30- TEVBEYİ
(HATIRLAMAK) BABI
حدّثنا
أَبُو بَكْرِ
بْنُ أَبِي
شَيْبَةَ. حدّثنا
شَبَابَةُ.حدّثنا
وَرْقَاءُ
عَنْ أَبِي
الزِّنَادِ،
عَنِ
الأَعْرَجِ،
عَنْ أَبِي
هُرَيْرَةَ،
عَنْ
النَّبِيِّ
صلى الله عليه
وسلم قَالَ: ((إِنَّ
اللهَ عَزَّ
وَجَلَّ
وَأَفْرَحُ
بِتَوْبَةِ
أَحَدِكُمْ
مِنْهُ
بِضَالَّتِهِ،
إِذَا
وَجَدَهَا)).
Ebu Hureyre
(r.a.)'den rivayet edildiğine göre; Nebi (Sallallahu Aleyhi ve Sellem) şöyle
buyurmuştur: Allah (Azze ve Celle) birinizin tevbe etmesine o kimsenin kayıp
hayvanını bulunca duyduğu sevinçten muhakkak daha çok sevinir (yani razı olur).
Diğer tahric:
Bu hadisi Müslim de Tevbe kitabının 1. babında rivayet etmiştir.
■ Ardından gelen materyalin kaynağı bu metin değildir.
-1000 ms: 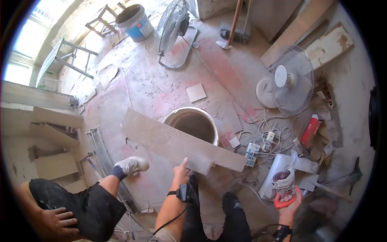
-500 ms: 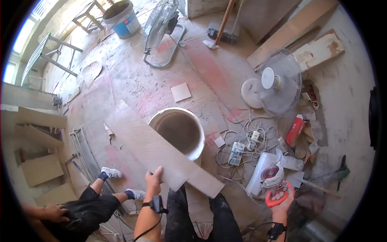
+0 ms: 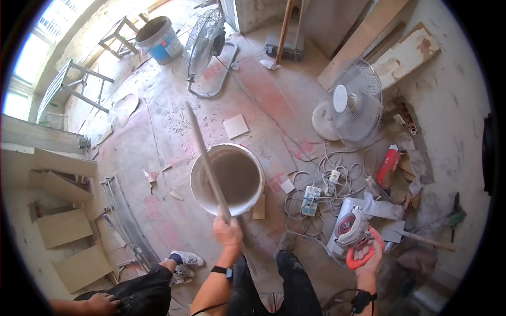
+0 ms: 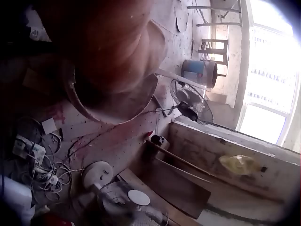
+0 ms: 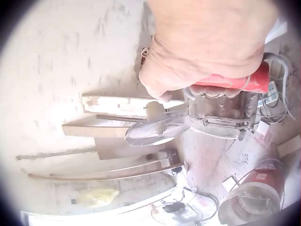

AÇIKLAMA: Allah Teala Hazretleri sevinmek ve üzülmek gibi
zaaf belirtisi olan sıfat ve hallerden pak ve münezzehtir. Bu itibarla burada
Allah hakkında kullanılan sevinme ifadesi razı olmak manasına yorumlanmıştır.
Yani bir çölde yolculuk ederken binit hayvanını kaybedip perişan olan bir
yolcu. hayvanını bulmaktan ümidini kestikten ve çölde ölüm tehlikesi ile karşı
karşıya kaldıktan sonra birdenbire o yitik hayvanını buluverdiği zaman ne kadar
seviniyor ise Allah Teala'nın kulunun günahlardan tevbe etmesine olan rızası o
kulun sevinmesinden daha çoktur. Buradaki hadiste adamın hayvanını çölde
kaybetmesi, onu bulmaktan ümidini kesmesi ve ölüm tehlikesi ile karşı karşıya
kalması kayıtları yok ise de bu kayıtlar konu hakkında varid olan diğer
hadislerde bulunduğu için izahta bu kayıtları ilave etmeyi uygun buldum, Çünkü
bu ağır şartlar altında kayıp hayvanını bulanın sevinci daha fazla olur. 4249.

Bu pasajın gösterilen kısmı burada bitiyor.